Pedalheads has long been recommended to us by our parent friends. They have sung the praises of the program that gets kids off their training wheels quickly, and teaches them how to ride a bike safely.
We enrolled Zacharie in Pedalheads in Calgary two summers ago, and he quickly started to pedal trainer free, but we didn’t keep up with the riding. Last summer I vowed to get him rolling on two wheels on his own, but relied on the training wheel crutch too much.
This year, we tried again. I removed the training wheels, we went to the park, but it just didn’t click. My wife insisted we do Pedalheads again. And wouldn’t you know it? They worked their magic once again, and succeeded where we failed.
They cover everything, from parented classes with kids in ride-on toys, to those on first time two wheelers, to kids ditching training wheels, and those who need to learn how to ride safely to school.
We enrolled Zacharie in the half day “learning to ride without training wheels” class, while Charlie was in a one hour class for kids who were just getting out of trikes.
Here’s how their week at Pedalheads in Calgary went.
Zacharie started the day having to be chased the entire way. He got frustrated, but one solid run on his own and 10 minutes later he was starting on the hill without help. By the end of the first day he was riding on his own and starting to figure out how to turn and stop.
Charlie’s class is about getting confident on a “big boy bike” and ditching his tricycle. They played bike bowling, did laps. practiced going back and forth. He has been clinging to his trike, but showed no fear in this class.
When I arrive at the camp with Charlie for his mid-afternoon start, Zacharie and the instructors are huddled over his bike. He had a crash, and some bolts came off his front wheel. The good news? Zacharie was riding on his own, on pavement. He’s learned how to ride slow enough so that he can stop properly, and he has control to start from a standstill. He’s still missing that front bolt though.
Charlie’s class is fun. He’s learning about safety, and just to have a love of biking. They flipped all the bikes over and were learning the different parts like “frame, handlebars, and pedals.” He’s nowhere near getting the trainers off, but this class isn’t about that.
By Wednesday Zacharie is doing a pylon obstacle course and doesn’t want to get off his bike.
Charlie’s class is still about encouraging. They play games riding their bikes across a small lot, read stories, and keep studying their bike parts.
Zacharie’s session has more and more riding in the empty lacrosse box. They practice stopping safely, speeding up, slowing down, and turning their head. There was a drill where they had to ride forward, but turn around to look at the instructor to see how many fingers were up.
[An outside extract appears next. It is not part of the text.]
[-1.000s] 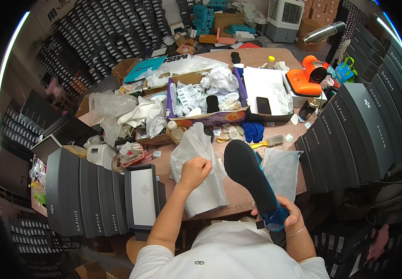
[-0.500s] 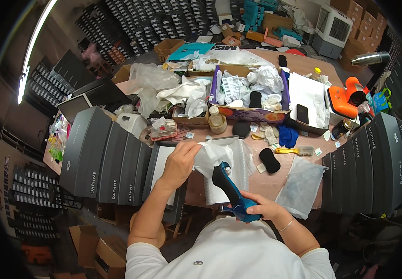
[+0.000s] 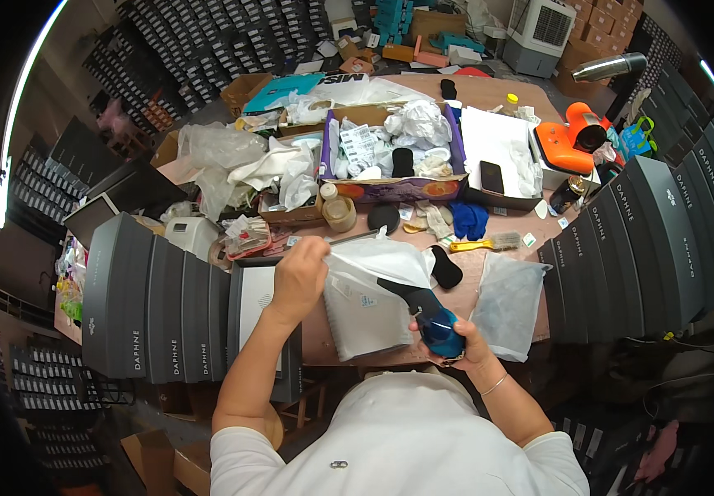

This helps the kids be aware of things in all directions instead of staring at their handlebars.
By the end of the week of classes, Zacharie was riding straight down a huge hill. Well, huge in my books. He started at the beginning of the week needing the hill to get momentum to ride. Now he can start, stop, turn, speed up, slow down, and barrel down mountains all on his own and with big confidence. What a difference.
Charlie’s class progressed with more turning skills. They practiced aiming for sponges to ride over, maneuvered through more obstacle courses, and practiced how to safely stop. Chooch has gone hard every single day this week. He started out not wanting to leave his trike, now we can’t get him off his bike. By next year, he’ll easily be off his training wheels and ready to two wheel on his own.